En Guadeloupe, le Conservatoire du littoral protège près de 6 000 hectares de zones humides constituées de mangroves, de forêts marécageuses ou prairies humides, principalement sur les pourtours du Grand Cul-de-Sac marin. Ces zones humides jouent un rôle majeur pour la protection du littoral, la prévention des inondations, l’épuration des eaux en provenance du bassin versant ou encore la conservation de la biodiversité. Cependant, elles font l’objet de pressions multiples : dépôts de déchets, pollutions, modifications du fonctionnement hydraulique, remblaiements…
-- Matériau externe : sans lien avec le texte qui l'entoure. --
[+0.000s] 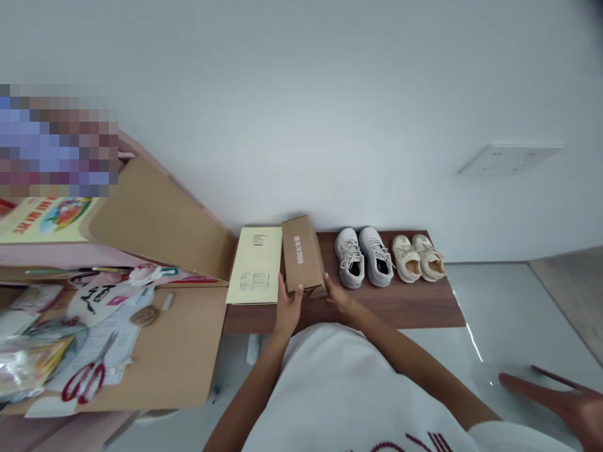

C’est ainsi qu’en novembre 2019, des agents du Parc national de la Guadeloupe constatent que d’importants travaux de remblaiement d’une zone humide à partir d’un mélange de terre, de tuf, de gravats et de déchets sont en cours sur la commune des Abymes. Le remblai s’étend sur environ 10 000 m ² à cheval sur une propriété privée et sur la parcelle limitrophe acquise par le Conservatoire du littoral en 1999. En décembre 2019, le Conservatoire met en demeure l’auteur des faits de stopper les travaux et de supprimer le remblai déjà réalisé. Constatant un mois plus tard que les travaux n’ont pas cessé, le Conservatoire décide de poursuivre le contrevenant devant le Tribunal administratif pour occupation illégale du domaine public. Il met en œuvre pour cela une procédure dite de « référé mesures utiles » permettant d’obtenir une décision rapide du juge en raison de l’urgence à agir.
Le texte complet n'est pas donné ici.